Jamie Dimon, man of the people?
No. Definitely not. Dimon personifies American banking in a way unseen since his firm’s namesake lorded it over America in and around the country’s last Gilded Age.
Insulated from it by dint of billions though he is, Dimon still understands that Wall Street isn’t Main Street. That in fact, there’s an objective reality behind the financialized abstraction. But judging by the dismissive cadence he employed while musing off-the-cuff about the September Fed meeting, he’s unavoidably out of touch with that reality — and with the teeming masses who comprise it.
“It’s s a minor thing when the Fed’s raising rates and lowering rates because underneath that there’s a real economy,” Dimon said this week, at a Georgetown event which bills itself as a forum “for policymakers, regulators, C-suite, institutional [investors] and private equity.” Dimon went on: “People overly focus on, ‘are we going to have a soft landing, a hard landing?’ Honestly, most of us have been through all that stuff, it doesn’t matter as much.”
While conceding the distinct possibility that I’m taking Jamie out of context, allow me to say, as someone who isn’t exactly “Main Street” but who’s much closer to Main Street than to whatever street Dimon lives on these days, that it does matter for the underlying “real economy” whether the Fed ultimately pulls off a soft landing or misses the runway.
When Dimon referred to “us,” he presumably meant the C-suite, institutional investors and the private equity set. For that crowd, it really “doesn’t matter as much,” because in a pinch, they can always sell a piece of art or a car from the fleet to raise a few million. For everybody else, it’s — umm — not that simple.
Where Dimon’s right, though, is in suggesting that the 25 versus 50 debate as it relates specifically to this week’s FOMC meeting doesn’t so much matter. Ironically, that distinction — 25 versus 50 in September — matters more for Wall Street because, irony atop irony, people who don’t live on Main Street and thereby have no conception of it, imagine that 50 today versus 25 today reduces the risk of a hard landing for regular people, and that’s a tradable nuance.
Ray Dalio gets it. Sort of. As much as someone with Ray’s net worth (which is multiples of Dimon’s) can get it.
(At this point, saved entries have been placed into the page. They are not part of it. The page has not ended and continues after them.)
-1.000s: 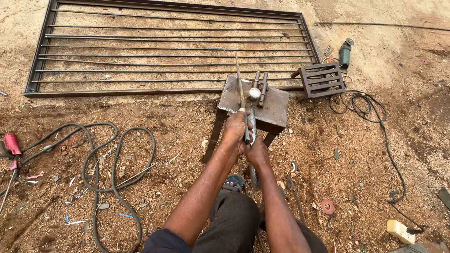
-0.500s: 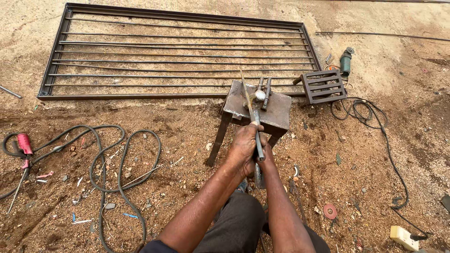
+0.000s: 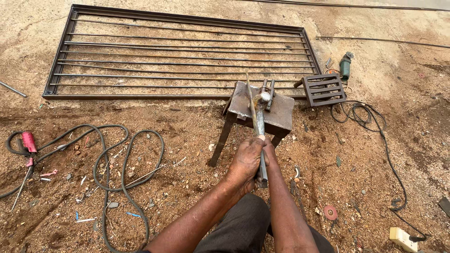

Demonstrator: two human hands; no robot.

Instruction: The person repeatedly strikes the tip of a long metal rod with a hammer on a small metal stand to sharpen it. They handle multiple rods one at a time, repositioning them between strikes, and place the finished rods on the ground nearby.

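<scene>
1. I see a hammer point(image 3: 260, 117) held in both hands; its metal head rests on the top of a small steel work stand point(image 3: 281, 119), near the middle of its plate.
2. My left hand point(image 3: 246, 161) is wrapped shut around the hammer's metal handle, just off the stand's near edge. My right hand point(image 3: 268, 152) is pressed against it from the other side, mostly hidden; I cannot tell its exact grip on the handle.
3. A thin flat metal strip point(image 3: 251, 100) lies slanted across the stand plate, just beside the hammer head, its far end past the far edge.
4. Two short dark rods point(image 3: 268, 89) lie near the plate's far edge, right of the strip.
5. The stand sits on bare dirt. Beyond its far edge lies a long barred steel frame point(image 3: 178, 51) flat on the ground.
6. To the right of the stand: a small slatted grille point(image 3: 324, 89) and a green angle grinder point(image 3: 346, 65) with a black cord point(image 3: 384, 140).
7. To the left: looped black cables point(image 3: 126, 173) and a red-handled electrode holder point(image 3: 29, 141).
</scene>
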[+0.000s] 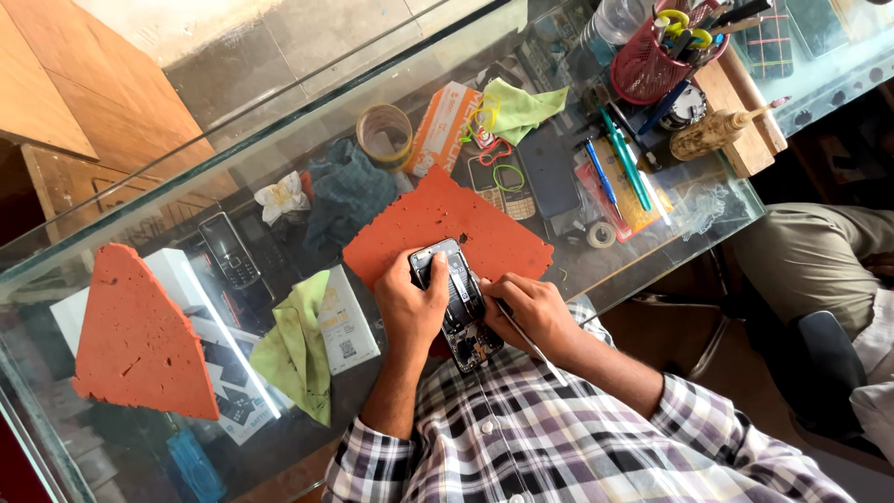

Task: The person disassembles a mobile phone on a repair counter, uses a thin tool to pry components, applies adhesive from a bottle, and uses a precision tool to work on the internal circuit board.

He weighed in on the Fed during a wide-ranging interview with Bloomberg TV’s Haslinda Amin, who’s hanging out at a Milken event in Singapore this week.
Ray fancies himself a kind of pedagogical historian in semi-retirement. Everything he says is couched in wide-lens terminology, which he imagines is befitting of his pretensions to philosophical profundity: “The creditors,” “the debtors,” “the principles,” “the timeless and universal mechanics of money and debt cycles,” to borrow the title of an e-mail blast he sent out to tens of thousands of followers a couple of years ago.
Oratorial grandiosity aside, I’d venture that Ray actually does care what happens on Main Street, and maybe even as much as he does about what happens on Wall Street. Indeed, if you push him, as Joe Kernen once did, he’ll flat out indict American-style capitalism as a failing system on live television.
So, you can generally trust Ray when he says, as he did while chatting with Amin, that the size of this week’s Fed cut is irrelevant. For everybody. “I think it’s such a silly bet –” he marveled, shaking his head. “Like why — 25 or 50? — it doesn’t make a difference.”
Dimon concurs. Wednesday’s Fed decision is “not going to be earth-shattering,” he shrugged, at the Georgetown conference.
In his dialogue with Amin, Ray took the opportunity to critique society. “I think that’s the problem with the news cycle,” he chided, of wall-to-wall “25 versus 50” coverage. The media and, by extension, the public which relies on the media to stay informed, is “losing [sight] of the bigger picture.” This is simple, Dalio suggested. “The Fed has to keep interest rates high enough to satisfy the creditors that they are going to get a real return without having them so high that the debtors have a problem.”


Yep. It was all just damn silly.
As was watching the indices lurching around during Powell’s press conference as investors reassessed their earnings predictions based on the chairman’s every utterance.
(Anyone want to compare that price action to sports betting? Or the final days of ancient Rome?)